§ ACTIVITY
Among the lines below, tally those that contain "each" and respond with the total only.

········

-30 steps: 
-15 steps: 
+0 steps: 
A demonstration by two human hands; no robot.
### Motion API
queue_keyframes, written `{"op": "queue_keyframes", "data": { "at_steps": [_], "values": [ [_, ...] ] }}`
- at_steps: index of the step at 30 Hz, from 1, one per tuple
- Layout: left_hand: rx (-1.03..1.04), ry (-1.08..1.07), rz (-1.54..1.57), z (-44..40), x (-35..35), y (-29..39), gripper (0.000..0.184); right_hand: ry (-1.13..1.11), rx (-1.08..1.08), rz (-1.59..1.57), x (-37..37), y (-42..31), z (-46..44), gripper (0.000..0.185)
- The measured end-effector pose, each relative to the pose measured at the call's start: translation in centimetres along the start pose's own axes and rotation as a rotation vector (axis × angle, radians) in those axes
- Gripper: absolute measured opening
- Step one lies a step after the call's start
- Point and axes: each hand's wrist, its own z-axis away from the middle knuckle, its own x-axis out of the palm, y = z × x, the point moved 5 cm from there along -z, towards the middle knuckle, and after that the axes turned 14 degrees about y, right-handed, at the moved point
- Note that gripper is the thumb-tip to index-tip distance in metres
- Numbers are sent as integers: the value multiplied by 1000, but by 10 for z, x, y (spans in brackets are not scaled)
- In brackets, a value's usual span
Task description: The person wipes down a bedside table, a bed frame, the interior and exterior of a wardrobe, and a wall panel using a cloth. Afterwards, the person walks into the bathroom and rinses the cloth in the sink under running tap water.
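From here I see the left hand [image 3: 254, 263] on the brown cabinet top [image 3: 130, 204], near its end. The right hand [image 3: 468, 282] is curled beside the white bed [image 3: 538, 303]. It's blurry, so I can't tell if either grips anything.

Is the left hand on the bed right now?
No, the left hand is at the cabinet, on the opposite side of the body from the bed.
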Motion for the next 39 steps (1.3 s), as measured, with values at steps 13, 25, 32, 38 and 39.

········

§ PROBLEM SOLUTION
2